Task to carry out | The entries below must be restated word for word.

Input material |
-- Opening Marker --
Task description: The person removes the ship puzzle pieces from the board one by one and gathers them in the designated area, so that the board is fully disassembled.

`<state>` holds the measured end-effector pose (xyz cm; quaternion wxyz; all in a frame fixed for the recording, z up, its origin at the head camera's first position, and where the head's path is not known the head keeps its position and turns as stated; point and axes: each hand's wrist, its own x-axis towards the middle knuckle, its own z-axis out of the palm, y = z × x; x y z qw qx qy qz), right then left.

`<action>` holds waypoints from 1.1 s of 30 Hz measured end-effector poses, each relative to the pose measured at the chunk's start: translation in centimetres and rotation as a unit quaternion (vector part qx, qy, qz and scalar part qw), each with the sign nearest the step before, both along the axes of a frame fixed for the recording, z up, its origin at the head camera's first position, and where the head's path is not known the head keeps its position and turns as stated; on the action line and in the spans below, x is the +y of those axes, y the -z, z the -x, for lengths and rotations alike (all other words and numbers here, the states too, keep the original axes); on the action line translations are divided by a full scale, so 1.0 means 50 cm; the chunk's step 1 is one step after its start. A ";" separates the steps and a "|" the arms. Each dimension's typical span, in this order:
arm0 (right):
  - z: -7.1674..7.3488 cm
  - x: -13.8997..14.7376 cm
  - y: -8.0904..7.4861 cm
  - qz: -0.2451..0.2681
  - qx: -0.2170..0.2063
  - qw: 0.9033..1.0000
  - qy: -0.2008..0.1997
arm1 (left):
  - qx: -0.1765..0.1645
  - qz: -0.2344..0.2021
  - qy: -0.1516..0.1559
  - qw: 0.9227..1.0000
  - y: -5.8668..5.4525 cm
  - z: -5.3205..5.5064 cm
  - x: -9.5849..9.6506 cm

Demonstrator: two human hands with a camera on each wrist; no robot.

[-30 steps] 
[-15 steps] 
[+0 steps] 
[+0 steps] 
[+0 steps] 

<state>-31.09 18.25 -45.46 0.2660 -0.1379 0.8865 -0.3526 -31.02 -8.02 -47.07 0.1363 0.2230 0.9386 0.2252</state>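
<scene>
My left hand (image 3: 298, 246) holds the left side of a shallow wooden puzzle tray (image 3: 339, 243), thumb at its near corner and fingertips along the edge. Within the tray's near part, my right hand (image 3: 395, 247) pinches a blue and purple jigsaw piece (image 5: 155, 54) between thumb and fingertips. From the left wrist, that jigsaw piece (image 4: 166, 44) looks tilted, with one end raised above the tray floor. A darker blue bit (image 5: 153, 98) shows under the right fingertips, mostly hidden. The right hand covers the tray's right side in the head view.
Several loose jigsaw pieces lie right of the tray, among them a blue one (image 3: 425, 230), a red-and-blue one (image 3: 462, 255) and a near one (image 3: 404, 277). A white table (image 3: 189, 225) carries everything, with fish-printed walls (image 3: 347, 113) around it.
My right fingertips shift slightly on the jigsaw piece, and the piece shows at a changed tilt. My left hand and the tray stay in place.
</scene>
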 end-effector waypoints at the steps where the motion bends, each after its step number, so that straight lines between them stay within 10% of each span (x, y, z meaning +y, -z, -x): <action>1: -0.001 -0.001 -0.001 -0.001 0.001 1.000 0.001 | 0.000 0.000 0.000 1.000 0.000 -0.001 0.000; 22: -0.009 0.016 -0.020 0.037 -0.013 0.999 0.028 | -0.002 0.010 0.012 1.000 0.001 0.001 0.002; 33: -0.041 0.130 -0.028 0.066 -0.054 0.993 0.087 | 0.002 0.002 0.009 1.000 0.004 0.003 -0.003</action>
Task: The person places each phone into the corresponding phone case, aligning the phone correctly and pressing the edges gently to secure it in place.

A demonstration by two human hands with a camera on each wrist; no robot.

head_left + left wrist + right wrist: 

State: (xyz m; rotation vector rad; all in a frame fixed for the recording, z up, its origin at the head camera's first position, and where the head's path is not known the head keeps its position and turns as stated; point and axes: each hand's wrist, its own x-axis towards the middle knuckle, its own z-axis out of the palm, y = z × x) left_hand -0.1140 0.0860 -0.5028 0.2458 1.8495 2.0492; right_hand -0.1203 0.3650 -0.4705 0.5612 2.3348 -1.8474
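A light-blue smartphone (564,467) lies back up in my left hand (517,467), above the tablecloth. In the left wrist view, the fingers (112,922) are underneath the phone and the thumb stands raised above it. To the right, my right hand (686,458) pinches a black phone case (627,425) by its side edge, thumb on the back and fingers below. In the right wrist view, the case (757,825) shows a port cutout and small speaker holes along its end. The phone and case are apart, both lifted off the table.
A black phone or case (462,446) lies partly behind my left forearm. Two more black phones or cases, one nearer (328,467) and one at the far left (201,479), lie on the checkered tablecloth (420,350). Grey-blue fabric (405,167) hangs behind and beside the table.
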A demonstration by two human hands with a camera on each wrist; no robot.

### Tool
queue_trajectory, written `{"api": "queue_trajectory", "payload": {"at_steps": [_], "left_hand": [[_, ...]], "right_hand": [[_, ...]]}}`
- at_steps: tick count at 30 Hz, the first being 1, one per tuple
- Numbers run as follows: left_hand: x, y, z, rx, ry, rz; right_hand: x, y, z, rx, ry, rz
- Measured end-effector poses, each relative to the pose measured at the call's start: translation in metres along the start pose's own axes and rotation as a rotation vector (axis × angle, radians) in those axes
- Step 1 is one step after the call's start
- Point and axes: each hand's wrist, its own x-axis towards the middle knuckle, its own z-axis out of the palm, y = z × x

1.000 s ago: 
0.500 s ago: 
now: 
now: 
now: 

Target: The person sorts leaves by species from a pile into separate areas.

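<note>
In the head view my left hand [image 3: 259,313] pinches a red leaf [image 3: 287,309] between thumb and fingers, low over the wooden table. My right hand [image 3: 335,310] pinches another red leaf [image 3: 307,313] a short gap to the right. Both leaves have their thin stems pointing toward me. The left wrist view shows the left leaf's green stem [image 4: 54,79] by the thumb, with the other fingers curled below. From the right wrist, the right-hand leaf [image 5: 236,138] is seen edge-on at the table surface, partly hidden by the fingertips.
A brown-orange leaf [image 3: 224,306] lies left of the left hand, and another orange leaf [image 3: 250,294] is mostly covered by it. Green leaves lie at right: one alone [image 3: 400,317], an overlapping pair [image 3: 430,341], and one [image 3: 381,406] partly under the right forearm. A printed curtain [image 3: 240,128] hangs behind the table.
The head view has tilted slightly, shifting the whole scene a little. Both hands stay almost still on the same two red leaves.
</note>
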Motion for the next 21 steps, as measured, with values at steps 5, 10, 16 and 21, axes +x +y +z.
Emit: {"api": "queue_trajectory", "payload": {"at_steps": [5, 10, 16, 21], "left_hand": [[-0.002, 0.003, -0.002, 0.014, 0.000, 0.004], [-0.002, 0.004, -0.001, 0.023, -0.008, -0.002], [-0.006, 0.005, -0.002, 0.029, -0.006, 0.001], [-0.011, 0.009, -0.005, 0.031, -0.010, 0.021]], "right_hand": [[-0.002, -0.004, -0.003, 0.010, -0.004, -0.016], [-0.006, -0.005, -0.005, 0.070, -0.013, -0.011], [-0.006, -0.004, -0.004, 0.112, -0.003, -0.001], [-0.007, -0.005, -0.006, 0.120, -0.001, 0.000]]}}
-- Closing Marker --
Worked solution |
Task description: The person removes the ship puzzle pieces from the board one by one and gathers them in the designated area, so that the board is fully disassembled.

`<state>` holds the measured end-effector pose (xyz cm; quaternion wxyz; all in a frame fixed for the recording, z up, its origin at the head camera's first position, and where the head's path is not known the head keeps its position and turns as stated; point and axes: each hand's wrist, its own x-axis towards the middle knuckle, its own z-axis out of the palm, y = z × x; x y z qw qx qy qz), right then left.

`<action>` holds waypoints from 1.1 s of 30 Hz measured end-effector poses, each relative to the pose measured at the chunk's start: translation in centimetres and rotation as a unit quaternion (vector part qx, qy, qz and scalar part qw), each with the sign nearest the step before, both along the axes of a frame fixed for the recording, z up, its origin at the head camera's first position, and where the head's path is not known the head keeps its position and turns as stated; on the action line and in the spans below, x is the +y of those axes, y the -z, z the -x, for lengths and rotations alike (all other words and numbers here, the states too, keep the original axes); on the action line translations are divided by a full scale, so 1.0 means 50 cm; the chunk's step 1 is one step after its start. A ";" separates the steps and a "|" the arms. Each dimension's typical span, in this order:
arm0 (right):
  - z: -7.1674..7.3488 cm
  - x: -13.8997..14.7376 cm
  - y: -8.0904..7.4861 cm
  - qz: -0.2451..0.2681
  - qx: -0.2170..0.2063
  - qw: 0.9033..1.0000
  - qy: -0.2008..0.1997
arm1 (left):
  - qx: -0.1765..0.1645
  - qz: -0.2344..0.2021
  - qy: -0.1516..0.1559
  - qw: 0.9227..1.0000
  - y: -5.8668..5.4525 cm
  - z: -5.3205..5.5064 cm
  - x: -9.5849..9.6506 cm

Demonstrator: two human hands with a camera on each wrist; no robot.

[-30 steps] 
[-15 steps] 
[+0 steps] 
[+0 steps] 
[+0 steps] 

<state>-31.09 18.25 -45.46 0.2660 -0.1379 0.8865 -0.3526 -31.02 -8.02 -47.07 0.1363 0.2230 0.9386 0.2252</state>
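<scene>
My left hand (image 3: 298, 246) holds the left side of a shallow wooden puzzle tray (image 3: 339, 243), thumb at its near corner and fingertips along the edge. Within the tray's near part, my right hand (image 3: 395, 247) pinches a blue and purple jigsaw piece (image 5: 155, 54) between thumb and fingertips. From the left wrist, that jigsaw piece (image 4: 166, 44) looks tilted, with one end raised above the tray floor. A darker blue bit (image 5: 153, 98) shows under the right fingertips, mostly hidden. The right hand covers the tray's right side in the head view.
Several loose jigsaw pieces lie right of the tray, among them a blue one (image 3: 425, 230), a red-and-blue one (image 3: 462, 255) and a near one (image 3: 404, 277). A white table (image 3: 189, 225) carries everything, with fish-printed walls (image 3: 347, 113) around it.
My right fingertips shift slightly on the jigsaw piece, and the piece shows at a changed tilt. My left hand and the tray stay in place.
</scene>
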 end-effector waypoints at the steps where the motion bends, each after its step number, so that straight lines between them stay within 10% of each span (x, y, z meaning +y, -z, -x): <action>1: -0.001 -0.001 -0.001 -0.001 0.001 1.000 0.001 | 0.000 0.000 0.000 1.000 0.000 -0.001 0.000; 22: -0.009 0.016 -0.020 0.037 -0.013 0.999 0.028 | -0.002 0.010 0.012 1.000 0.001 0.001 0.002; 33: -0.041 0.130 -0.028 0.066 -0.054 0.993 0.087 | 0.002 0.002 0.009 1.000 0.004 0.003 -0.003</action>
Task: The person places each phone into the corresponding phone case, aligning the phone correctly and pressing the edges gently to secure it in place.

A demonstration by two human hands with a camera on each wrist; no robot.

head_left + left wrist + right wrist: 

State: (xyz m; rotation vector rad; all in a frame fixed for the recording, z up, its origin at the head camera's first position, and where the head's path is not known the head keeps its position and turns as stated; point and axes: each hand's wrist, its own x-axis towards the middle knuckle, its own z-axis out of the palm, y = z × x) left_hand -0.1140 0.0860 -0.5028 0.2458 1.8495 2.0492; right_hand -0.1203 0.3650 -0.4705 0.5612 2.3348 -1.8474
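A light-blue smartphone (564,467) lies back up in my left hand (517,467), above the tablecloth. In the left wrist view, the fingers (112,922) are underneath the phone and the thumb stands raised above it. To the right, my right hand (686,458) pinches a black phone case (627,425) by its side edge, thumb on the back and fingers below. In the right wrist view, the case (757,825) shows a port cutout and small speaker holes along its end. The phone and case are apart, both lifted off the table.
A black phone or case (462,446) lies partly behind my left forearm. Two more black phones or cases, one nearer (328,467) and one at the far left (201,479), lie on the checkered tablecloth (420,350). Grey-blue fabric (405,167) hangs behind and beside the table.
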A demonstration by two human hands with a camera on each wrist; no robot.

### Tool
queue_trajectory, written `{"api": "queue_trajectory", "payload": {"at_steps": [_], "left_hand": [[_, ...]], "right_hand": [[_, ...]]}}`
- at_steps: tick count at 30 Hz, the first being 1, one per tuple
- Numbers run as follows: left_hand: x, y, z, rx, ry, rz; right_hand: x, y, z, rx, ry, rz
- Measured end-effector poses, each relative to the pose measured at the call's start: translation in metres along the start pose's own axes and rotation as a rotation vector (axis × angle, radians) in those axes
- Step 1 is one step after the call's start
- Point and axes: each hand's wrist, its own x-axis towards the middle knuckle, its own z-axis out of the palm, y = z × x

1.000 s ago: 
0.500 s ago: 
now: 
now: 
now: 

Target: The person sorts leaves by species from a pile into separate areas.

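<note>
In the head view my left hand [image 3: 259,313] pinches a red leaf [image 3: 287,309] between thumb and fingers, low over the wooden table. My right hand [image 3: 335,310] pinches another red leaf [image 3: 307,313] a short gap to the right. Both leaves have their thin stems pointing toward me. The left wrist view shows the left leaf's green stem [image 4: 54,79] by the thumb, with the other fingers curled below. From the right wrist, the right-hand leaf [image 5: 236,138] is seen edge-on at the table surface, partly hidden by the fingertips.
A brown-orange leaf [image 3: 224,306] lies left of the left hand, and another orange leaf [image 3: 250,294] is mostly covered by it. Green leaves lie at right: one alone [image 3: 400,317], an overlapping pair [image 3: 430,341], and one [image 3: 381,406] partly under the right forearm. A printed curtain [image 3: 240,128] hangs behind the table.
The head view has tilted slightly, shifting the whole scene a little. Both hands stay almost still on the same two red leaves.
</note>
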Motion for the next 21 steps, as measured, with values at steps 5, 10, 16 and 21, axes +x +y +z.
Emit: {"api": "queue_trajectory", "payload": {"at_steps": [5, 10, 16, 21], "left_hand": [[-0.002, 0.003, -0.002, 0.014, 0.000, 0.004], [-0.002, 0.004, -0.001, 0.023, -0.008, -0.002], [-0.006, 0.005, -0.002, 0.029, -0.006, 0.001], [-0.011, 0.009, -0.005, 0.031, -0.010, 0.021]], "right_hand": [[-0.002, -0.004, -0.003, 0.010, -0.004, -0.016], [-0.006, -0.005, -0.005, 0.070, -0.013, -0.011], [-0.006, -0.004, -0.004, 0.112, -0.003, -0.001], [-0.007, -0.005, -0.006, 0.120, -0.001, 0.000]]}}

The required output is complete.